I was introduced to Michele Papouzzo, head of the cloth design team. Despite the relatively remote location, Michele was impeccably dressed in navy melange pants, belt, white shirt and a double four-in-hand knotted tie on a sky-blue garza weave. This is Italy, of course.
I learned that I had many misconceptions about weaving looms. The types of designs that can be woven in wool are much less complex than those possible with a jacquard loom for silk. More importantly, most of those 10 million metres of wool are done in simple dark blues and greys, varying in weaves and weights. The market for more vibrant wools is minimal.
I was also fortunate to meet Francesco Barberis Canonico, creative director of VBC and, as such, the man behind the very fabric of so many suits from famous designers, including Armani, Versace, Prada, Gucci and Ralph Lauren.
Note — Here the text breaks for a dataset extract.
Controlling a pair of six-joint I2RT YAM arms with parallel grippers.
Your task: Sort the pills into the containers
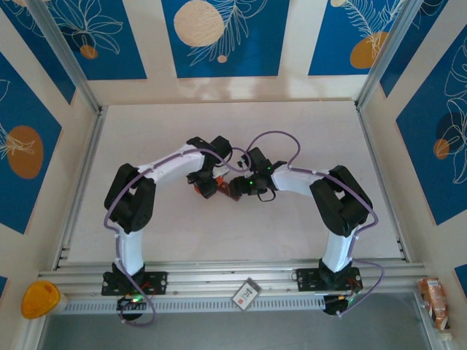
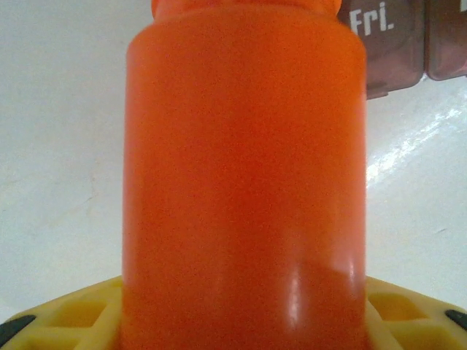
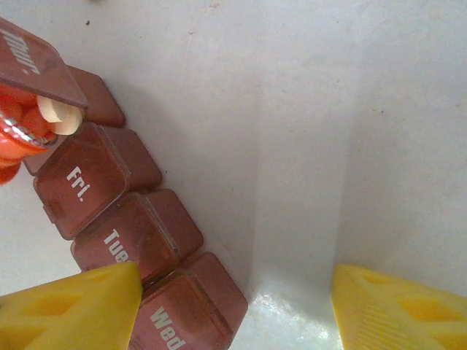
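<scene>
As pouring demands, the left hand (image 1: 206,184) is gripping the bottle (image 2: 241,182) over the containers (image 3: 95,182). Beside them, the right hand (image 3: 233,306) is gaping.

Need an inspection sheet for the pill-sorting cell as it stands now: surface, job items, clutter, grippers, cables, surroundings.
Surface: white table, faint marks.
Job's things: containers in a row at centre, Thur lid open, other lids shut; pill seemingly at the mouth of the bottle.
Clutter: yellow object, card and packet by the near rail.
Grippers: left gripper shut on bottle; right gripper open, one finger over the containers.
Cables: purple cables along both arms.
Surroundings: blue leaf-print panels.
</scene>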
Collected again by Giovanni Schneider, we ascended the mountain farther, stopping by his maternal great-grandfather’s house: Casa Zegna. Ermenegildo Zegna is understandably legendary in these parts, a fastidious man who built not only a business, but a town and a proud culture around textiles and tailoring. His house, mostly boarded up, is maintained by a family foundation. A small walkway still joins the house to the weaving and making factory, operating today much as it always has.
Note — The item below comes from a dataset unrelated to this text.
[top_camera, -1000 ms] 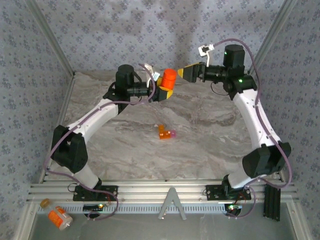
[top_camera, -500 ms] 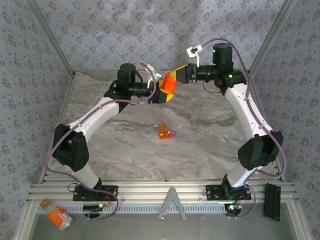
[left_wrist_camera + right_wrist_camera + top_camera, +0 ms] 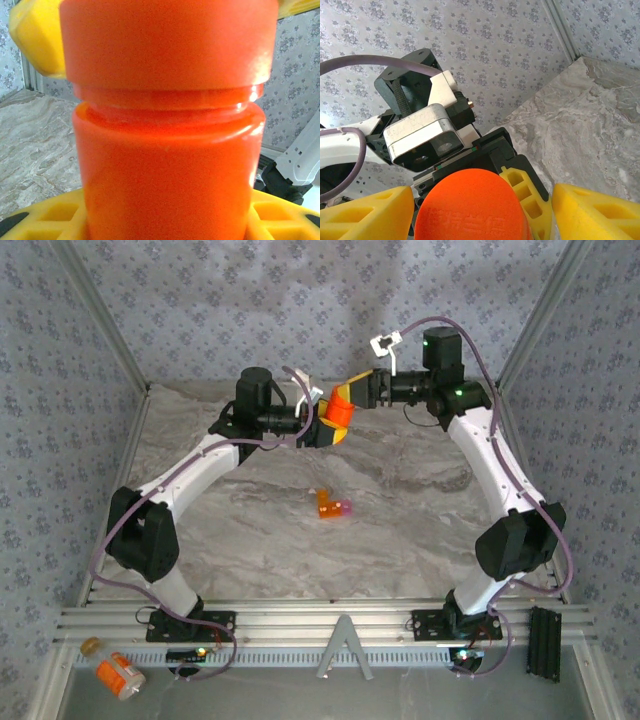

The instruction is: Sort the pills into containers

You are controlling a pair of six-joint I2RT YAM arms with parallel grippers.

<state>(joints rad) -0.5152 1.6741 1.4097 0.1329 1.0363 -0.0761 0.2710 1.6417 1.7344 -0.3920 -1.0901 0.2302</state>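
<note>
Near edge, by the left arm's base: labelled bottle lying on its side. Mid-table: orange box, pink end to the right. Far, held aloft: left gripper pinches pill bottle by its body. Right gripper brackets the cap; can't tell if it is clamped.

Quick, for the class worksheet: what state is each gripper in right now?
Left gripper: closed on the orange pill bottle.
Right gripper: jaws either side of the bottle's cap; grip cannot be told.
</note>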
From such a quaint and essentially Italian scene, I wasn’t quite prepared for the blast of Australian ambience I would encounter soon after at the Schneider plant.
As Giovanni opened the factory door, it was almost as though I was in the shearing shed with the shearers and wool classers. There was row upon row of hyper-compressed wool bales, stacked ceiling-high and marked with maps of Australia and stencils like ‘Pomanara Mudgee AusFine’.
The bales are opened in a special machine – so tightly are they compressed, they could injure or kill as they explode apart – and allowed to sit for a few days to air and expand. We moved into the washing room, where a bath resembling a set from Willy Wonka and the Chocolate Factory takes Merino wool and proceeds to wash virtually all of the Australia out of it, forks dipping and lifting the wool in and out of varying temperatures, the process continuing until white and fluffy wool emerges from the other side. The sooty brown water is diverted to another treatment process, where the lanolin is extracted into blue drums to be transported away.
The wools were next sent to a machine that mixes them together to create a uniform staple (cluster of fibres), which will help the spinners to weave an even thread. Then the wool is carded and combed to straighten and align the fibres and remove any vegetable matter that may have remained from the original fleece. As the machines continued running the wool, it began to look like a mane of hair, turned into a loose rope. This was cabled onto large drums, before being compressed into a wool top.
The same process also holds for mohair, cashmere and indeed, the €4 million-worth of vicuña Andean llama wool that had recently been air freighted here from South America. The Schneiders’ plant runs 24 hours a day, six days a week.
As we prepared to leave, I was shown the power plant, a natural gas-operated engine room that generates the power and steam for the factory. The water, soft from the Italian Alps that framed the backdrop, is drawn from aquifers. There is nothing here that we don’t have in Australia; except that the Italians have spent more than 100 years developing and refining their processing methods. Between that and our wool, it’s a formidable and fruitful partnership.